If you’re even vaguely familiar with the character then you probably already know his origin story, in which case you don’t need to read The Punisher: Year One. It doesn’t tell you anything new but takes four issues to tell you what I managed in one sentence at the start of this review.

Dan Abnett and Andy Lanning throw in a sleazy reporter character who’s trying to make a buck off of Frank’s tragedy but other than that we simply see what most readers can infer when reading a Punisher comic (there’s usually a flashback or reference to his origins told within a panel or two in most of his stories). It’s such a pointless book.

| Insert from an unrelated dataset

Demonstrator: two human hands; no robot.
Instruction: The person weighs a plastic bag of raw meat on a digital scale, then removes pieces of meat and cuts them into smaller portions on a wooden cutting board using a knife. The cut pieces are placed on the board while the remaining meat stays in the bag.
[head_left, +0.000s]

Some Year One books (which, if you’re new to superhero comics, is translated as ‘Character Name: Origin’) add something to the character, a layer of meaning or something thoughtful. This is why Garth Ennis and Darick Robertson’s The Punisher: Born is so much better of an origin story, because it takes you back further than that day in the park and places The Punisher’s beginning to the Vietnam War. Ennis manages to build on the character and improve his origins to make more sense. Abnett/Lanning do nothing but regurgitate the somewhat silly accepted origin already known by most readers.

The Punisher: Year One is instantly forgettable, disposable trash - I highly recommend The Punisher: Born as a far better comic and origin story for the character instead.